# What else I do for work and why you have not heard from me. Large photos warning!!!



## ersRFP (Jun 22, 2010)

I sell figured lumber, pen blanks, guitar billets and bowl blanks but this is my "real job. I've been out of the state at a veneer mill producing the world's finest Claro/Black Walnut burl veneer. For those of you that have tried to contact me or place orders, I'm now back home and will respond as soon as I can.

I'm skipping several steps but it starts with a burl like this.








Skipping a few more steps in the process but after some time on the lathe it looks like this.






And with more time on the lathe, it looks like this.






While on the lathe, your goal is to produce veneer of like this. A few veneer samples directly from the lathe before drying.
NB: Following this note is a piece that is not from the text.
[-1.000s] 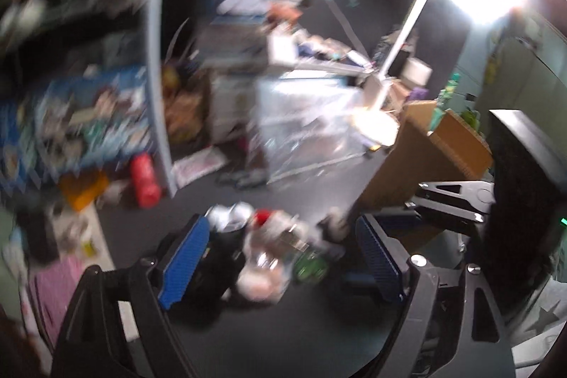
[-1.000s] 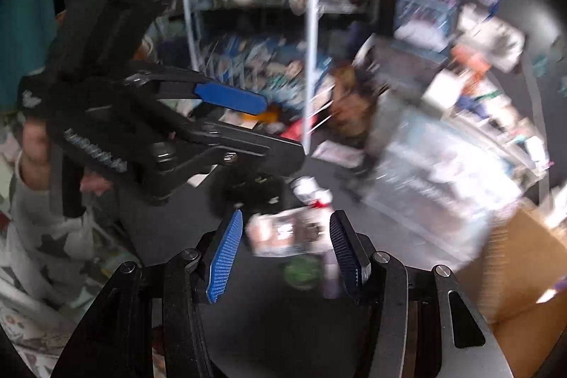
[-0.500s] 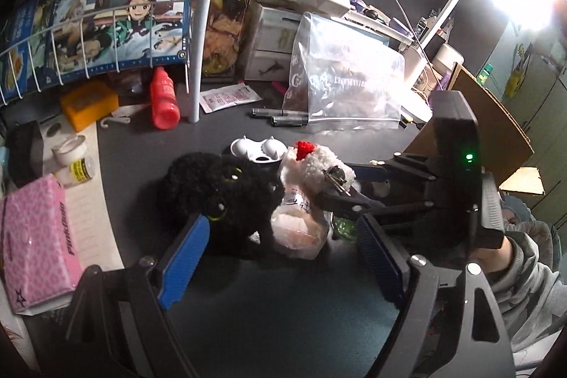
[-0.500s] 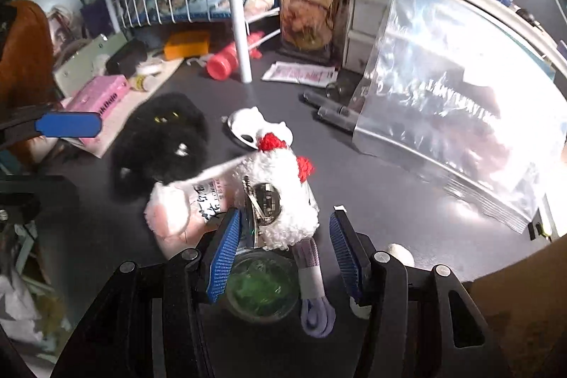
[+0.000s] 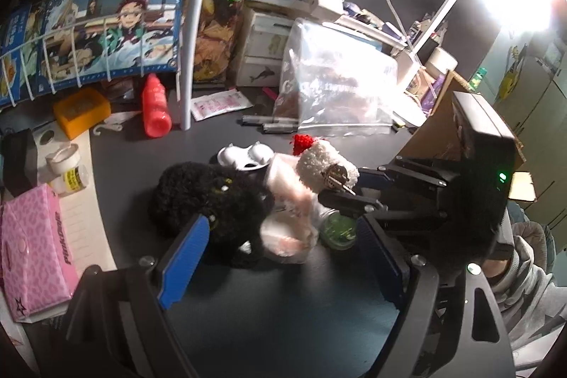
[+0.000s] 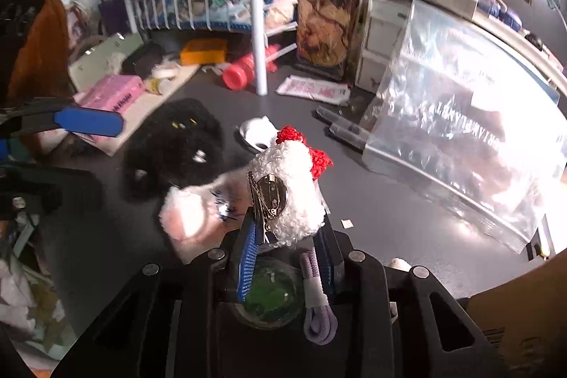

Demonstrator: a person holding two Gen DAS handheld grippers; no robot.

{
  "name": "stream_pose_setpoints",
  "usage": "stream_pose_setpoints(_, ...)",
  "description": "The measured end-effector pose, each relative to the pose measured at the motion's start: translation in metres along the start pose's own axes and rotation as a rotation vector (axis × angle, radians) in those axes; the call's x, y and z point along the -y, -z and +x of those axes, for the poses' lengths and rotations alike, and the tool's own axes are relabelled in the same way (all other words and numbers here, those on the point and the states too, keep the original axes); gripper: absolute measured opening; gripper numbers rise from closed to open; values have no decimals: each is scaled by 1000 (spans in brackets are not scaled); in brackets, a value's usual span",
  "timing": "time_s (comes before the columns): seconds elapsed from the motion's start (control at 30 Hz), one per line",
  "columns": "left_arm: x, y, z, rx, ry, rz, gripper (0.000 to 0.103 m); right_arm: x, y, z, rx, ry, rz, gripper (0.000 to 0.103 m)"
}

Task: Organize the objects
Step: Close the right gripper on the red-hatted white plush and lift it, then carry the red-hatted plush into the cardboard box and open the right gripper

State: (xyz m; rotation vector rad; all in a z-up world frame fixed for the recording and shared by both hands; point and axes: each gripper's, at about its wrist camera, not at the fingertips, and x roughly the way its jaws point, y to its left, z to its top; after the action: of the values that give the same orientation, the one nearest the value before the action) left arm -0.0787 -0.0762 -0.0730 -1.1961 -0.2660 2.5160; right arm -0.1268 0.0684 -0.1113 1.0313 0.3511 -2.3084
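Half a second ago the right gripper (image 6: 285, 245) stood open around the white crocheted brooch (image 6: 294, 190); now its jaws have shut on it, just above the green-lidded jar (image 6: 267, 293) on the black desk (image 5: 283, 300). The left gripper (image 5: 280, 257) hangs open before the black plush (image 5: 209, 201). I'd lift straight up, slowly, so the pink pouch (image 6: 187, 211) touching it doesn't drag.

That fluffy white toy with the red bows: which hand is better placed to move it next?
The right. The right gripper is already shut on the white plush, its blue pads pressing both sides. The left gripper is open, nearer the black plush and holding nothing.
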Motion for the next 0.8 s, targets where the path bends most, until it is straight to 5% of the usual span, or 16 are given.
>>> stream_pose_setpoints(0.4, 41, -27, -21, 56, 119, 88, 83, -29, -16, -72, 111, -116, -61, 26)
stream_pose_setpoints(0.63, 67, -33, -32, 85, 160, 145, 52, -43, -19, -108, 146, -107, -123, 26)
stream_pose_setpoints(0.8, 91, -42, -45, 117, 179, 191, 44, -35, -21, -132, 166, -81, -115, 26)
After being dried and clipped.


----------



## truckerdave (Jun 22, 2010)

WOW! What an awesome job! Are you hiring??? Seriously.


----------



## mrburls (Jun 22, 2010)

Eric, that's a pretty awesome job to have. Being around such quality woods. 

Keith "mrburls"


----------



## jskeen (Jun 22, 2010)

So out of curiosity, and feel free to say "not at liberty to discuss"  What's the target market for that kind of veneer.  Other than the dashboards of Bentleys and the interior of Learjets and Gulfstreams.  Does it go into the furniture industry?  Domestic, Middle or Far Eastern?  

and I assume the bits and pieces that come off between picture 1 and 2 might make their way into the pen blank market?  

James


----------



## Rfturner (Jun 22, 2010)

That is amazing


----------



## phillywood (Jun 22, 2010)

Eric, That's incredible. A tleast you really get to see how these pretty stuff are made. thank you for sharing, It makes you respect the little pieces that we get,huh?


----------



## witz1976 (Jun 22, 2010)

that is pretty damn cool!!


----------



## bitshird (Jun 22, 2010)

That makes me want to burn all my crap.  Man that is gorgeous veneer!!!!!


----------



## ersRFP (Jun 22, 2010)

Yes. Luxury cars, private jets and giant yachts. Some of the lower grades or smaller pieces may be used for furniture. It's amazing what you can do with a single or 4 way bookmatch. For table tops, an 8 or more diagonal bookmatch can be stunning.  The veneer is sold pretty much worldwide. 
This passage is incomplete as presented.